- Original film poster
- Directed by: Laurent Tirard
- Written by: Laurent Tirard Grégoire Vigneron
- Produced by: Olivier Delbosc Marc Missonnier
- Starring: Romain Duris Laura Morante Ludivine Sagnier
- Cinematography: Gilles Henry
- Edited by: Valérie Deseine
- Music by: Frédéric Talgorn
- Production companies: Fidélité Productions France 2 Cinéma France 3 Cinéma
- Distributed by: Wild Bunch
- Release date: 31 January 2007;
- Running time: 120 minutes
- Country: France
- Language: French
- Budget: $13.1 million
- Box office: $10.9 million

= Molière (2007 film) =

Molière is a 2007 period biographical film directed by Laurent Tirard and starring Romain Duris as Molière. It was released in Europe in January 2007 and in the United States in July 2007. It was entered into the 29th Moscow International Film Festival where Fabrice Luchini won the Silver George for Best Actor. The screenplay was co-written by Tirard and Grégoire Vigneron.

==Plot==
The film begins in 1658, when the French actor and playwright returns to Paris with his theatrical troupe to perform in the theatre that the king's brother has given him. Most of the film is in the form of a flashback to 1645. Following an unsuccessful run as a tragic actor, Molière is released from debtor's prison by Monsieur Jourdain, a wealthy commoner with social pretensions, who agrees to pay the young actor's debts if Molière teaches him to act.
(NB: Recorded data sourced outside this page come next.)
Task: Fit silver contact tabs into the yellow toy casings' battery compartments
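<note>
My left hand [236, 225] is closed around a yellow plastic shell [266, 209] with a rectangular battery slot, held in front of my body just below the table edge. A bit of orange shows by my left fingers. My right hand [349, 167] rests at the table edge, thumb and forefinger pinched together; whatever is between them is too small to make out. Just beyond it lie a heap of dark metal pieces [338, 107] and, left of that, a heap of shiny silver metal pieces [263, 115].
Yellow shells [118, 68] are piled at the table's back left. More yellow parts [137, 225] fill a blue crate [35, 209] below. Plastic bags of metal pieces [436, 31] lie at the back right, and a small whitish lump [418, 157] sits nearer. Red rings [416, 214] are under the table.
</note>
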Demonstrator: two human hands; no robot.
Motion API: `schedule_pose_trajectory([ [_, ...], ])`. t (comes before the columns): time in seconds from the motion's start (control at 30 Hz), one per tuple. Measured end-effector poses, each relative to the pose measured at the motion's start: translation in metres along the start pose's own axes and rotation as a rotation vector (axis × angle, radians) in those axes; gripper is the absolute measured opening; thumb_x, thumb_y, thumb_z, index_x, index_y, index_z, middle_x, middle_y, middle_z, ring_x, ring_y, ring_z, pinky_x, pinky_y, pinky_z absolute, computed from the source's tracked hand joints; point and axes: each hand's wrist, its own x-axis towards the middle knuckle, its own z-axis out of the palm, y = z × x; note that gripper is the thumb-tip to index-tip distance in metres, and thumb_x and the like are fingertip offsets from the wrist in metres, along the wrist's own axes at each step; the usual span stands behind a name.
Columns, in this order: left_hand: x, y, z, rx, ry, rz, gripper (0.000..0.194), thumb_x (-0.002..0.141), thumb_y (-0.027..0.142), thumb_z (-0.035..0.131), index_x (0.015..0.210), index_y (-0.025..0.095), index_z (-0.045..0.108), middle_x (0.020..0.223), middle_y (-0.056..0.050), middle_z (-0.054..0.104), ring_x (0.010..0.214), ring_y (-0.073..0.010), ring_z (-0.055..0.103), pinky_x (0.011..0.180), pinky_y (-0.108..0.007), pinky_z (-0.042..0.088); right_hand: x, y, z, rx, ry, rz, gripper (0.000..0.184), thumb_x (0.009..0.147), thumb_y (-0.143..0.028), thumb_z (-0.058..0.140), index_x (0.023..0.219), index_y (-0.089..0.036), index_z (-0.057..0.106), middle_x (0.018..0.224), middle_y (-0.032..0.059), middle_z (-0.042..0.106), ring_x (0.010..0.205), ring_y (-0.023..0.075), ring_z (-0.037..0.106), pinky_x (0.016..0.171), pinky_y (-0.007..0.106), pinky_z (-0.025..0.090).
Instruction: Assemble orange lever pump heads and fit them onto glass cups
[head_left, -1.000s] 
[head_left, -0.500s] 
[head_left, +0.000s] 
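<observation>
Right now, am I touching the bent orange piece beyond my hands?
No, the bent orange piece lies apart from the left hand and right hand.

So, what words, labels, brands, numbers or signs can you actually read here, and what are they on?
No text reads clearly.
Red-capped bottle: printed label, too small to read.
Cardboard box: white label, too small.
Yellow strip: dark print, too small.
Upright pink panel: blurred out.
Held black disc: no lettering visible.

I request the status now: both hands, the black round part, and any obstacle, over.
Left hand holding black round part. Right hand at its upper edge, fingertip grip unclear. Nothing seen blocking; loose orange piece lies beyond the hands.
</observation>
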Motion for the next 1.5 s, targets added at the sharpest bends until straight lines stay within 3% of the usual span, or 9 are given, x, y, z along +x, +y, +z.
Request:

Jourdain, a married man with two daughters, hopes to use this talent to ingratiate himself with Célimène, a recently widowed aristocrat with whom he has become obsessed. He hopes to perform a short play he has written for the occasion. Molière, however, has been presented to the family and staff of Monsieur Jourdain as Tartuffe, a priest who is to serve as tutor for the Jourdains' younger daughter. As the story progresses Molière proceeds to fall in love with Jourdain's neglected wife, Elmire. Sub-plots involve the love life of the Jourdains' older daughter, and the intrigues of the penniless and cynical aristocrat Dorante at the expense of the gullible Jourdain.

The story is mostly fictional and many scenes follow actual scenes and text in Molière's plays including Tartuffe, Le Misanthrope, Le Malade imaginaire and Le Bourgeois gentilhomme, whose principal character is also named Jourdain. It is implied that these "actual" events in his life inspired the plays of his maturity.

==Cast==
- Romain Duris as Jean-Baptiste Poquelin
- Fabrice Luchini as M. Jourdain
- Laura Morante as Elmire Jourdain
- Edouard Baer as Dorante
- Ludivine Sagnier as Célimène
- Fanny Valette as Henriette Jourdain
- Gonzague Montuel as Valère
- Gilian Petrovski as Thomas, son of Dorante
- Sophie-Charlotte Husson as Madeleine Béjart
- François Civil as Louis Béjart
- Anne Suarez as Catherine de Brie
- Annelise Hesme as Marquise du Parc
- Nicolas Vaude as Monsieur

==Critical reception==
The film holds a rating of 70% on review aggregator website Rotten Tomatoes, based on 86 reviews, with a rating average of 6.4 out of 10. The site's consensus reads, "Molière is a sophisticated, witty biopic of the great satirist."